Joe Cooper

Personal information
- Full name: Joseph Cooper
- Date of birth: 27 January 1899
- Place of birth: Newbold, Derbyshire, England
- Date of death: 22 January 1959 (aged 59)
- Place of death: Cleethorpes, Lincolnshire, England
- Height: 5 ft 10 in (1.78 m)
- Position: Inside forward

Senior career*
- Years: Team / Apps / (Gls)
- –: Sheepbridge Works
- 1919: West Bromwich Albion / 0 / (0)
- –: Saltley College
- 1920–1921: Sheffield Wednesday / 1 / (0)
- 1921–1923: Chesterfield / 53 / (14)
- 1923–1924: Notts County / 31 / (4)
- 1924–1932: Grimsby Town / 154 / (47)
- 1932–1933: Lincoln City / 24 / (5)

= Joe Cooper (footballer, born 1899) =

English footballer

Joseph Cooper (27 January 1899 – 22 January 1959) was an English footballer who scored 70 goals from 263 appearances in the Football League playing for Sheffield Wednesday, Chesterfield, Notts County, Grimsby Town and Lincoln City.

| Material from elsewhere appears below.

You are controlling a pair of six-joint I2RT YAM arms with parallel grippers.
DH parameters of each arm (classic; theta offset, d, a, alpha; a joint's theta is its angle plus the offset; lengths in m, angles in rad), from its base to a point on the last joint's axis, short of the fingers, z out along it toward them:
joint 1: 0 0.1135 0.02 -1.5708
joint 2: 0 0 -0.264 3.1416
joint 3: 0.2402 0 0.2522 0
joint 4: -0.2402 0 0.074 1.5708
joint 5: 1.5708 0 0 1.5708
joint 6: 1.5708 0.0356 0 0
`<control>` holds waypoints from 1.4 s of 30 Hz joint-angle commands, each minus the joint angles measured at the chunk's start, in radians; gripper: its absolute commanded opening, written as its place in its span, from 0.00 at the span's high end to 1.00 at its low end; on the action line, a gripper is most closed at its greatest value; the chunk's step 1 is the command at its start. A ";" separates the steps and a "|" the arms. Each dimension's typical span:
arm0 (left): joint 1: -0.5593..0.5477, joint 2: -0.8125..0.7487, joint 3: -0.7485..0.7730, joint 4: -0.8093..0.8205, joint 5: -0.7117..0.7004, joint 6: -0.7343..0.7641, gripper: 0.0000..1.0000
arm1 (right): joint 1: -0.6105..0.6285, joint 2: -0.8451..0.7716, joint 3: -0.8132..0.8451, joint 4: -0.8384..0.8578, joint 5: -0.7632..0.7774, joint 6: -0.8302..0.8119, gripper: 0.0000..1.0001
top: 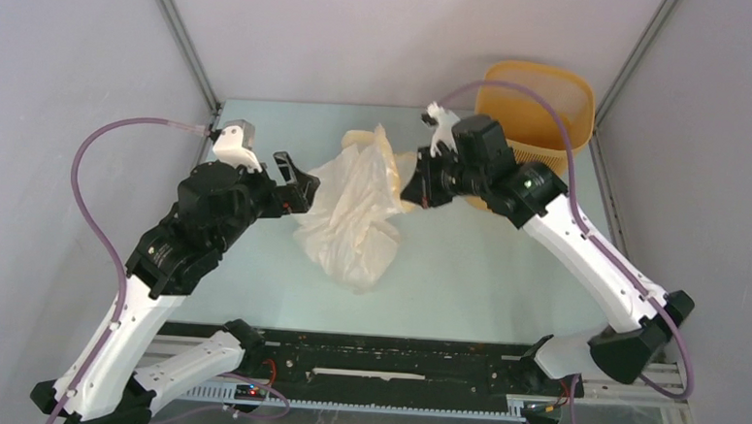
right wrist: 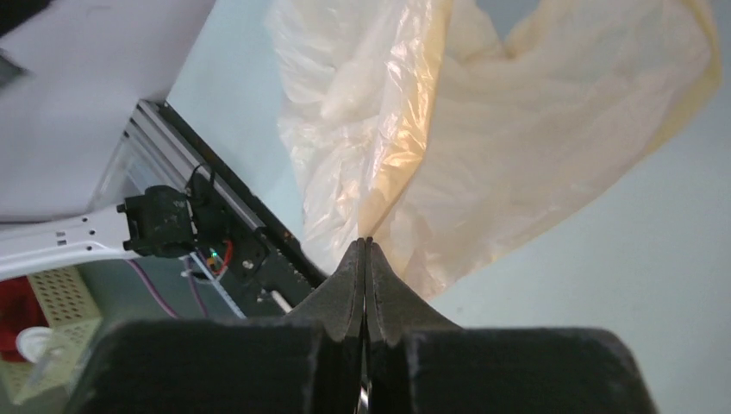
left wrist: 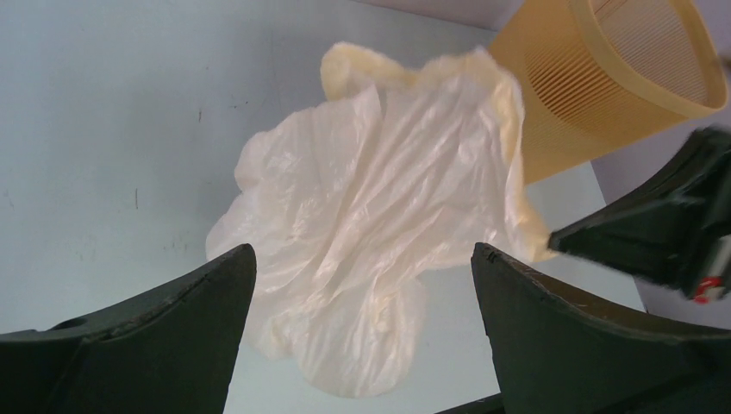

He played non-league football for Sheepbridge Works and Saltley College, and played on trial for West Bromwich Albion. He played as an inside forward.

He joined Notts County from Chesterfield in March 1923 for a £1,000 fee, which was at the time the club's record transfer fee received. During his time with Grimsby Town, Cooper was working as a schoolteacher.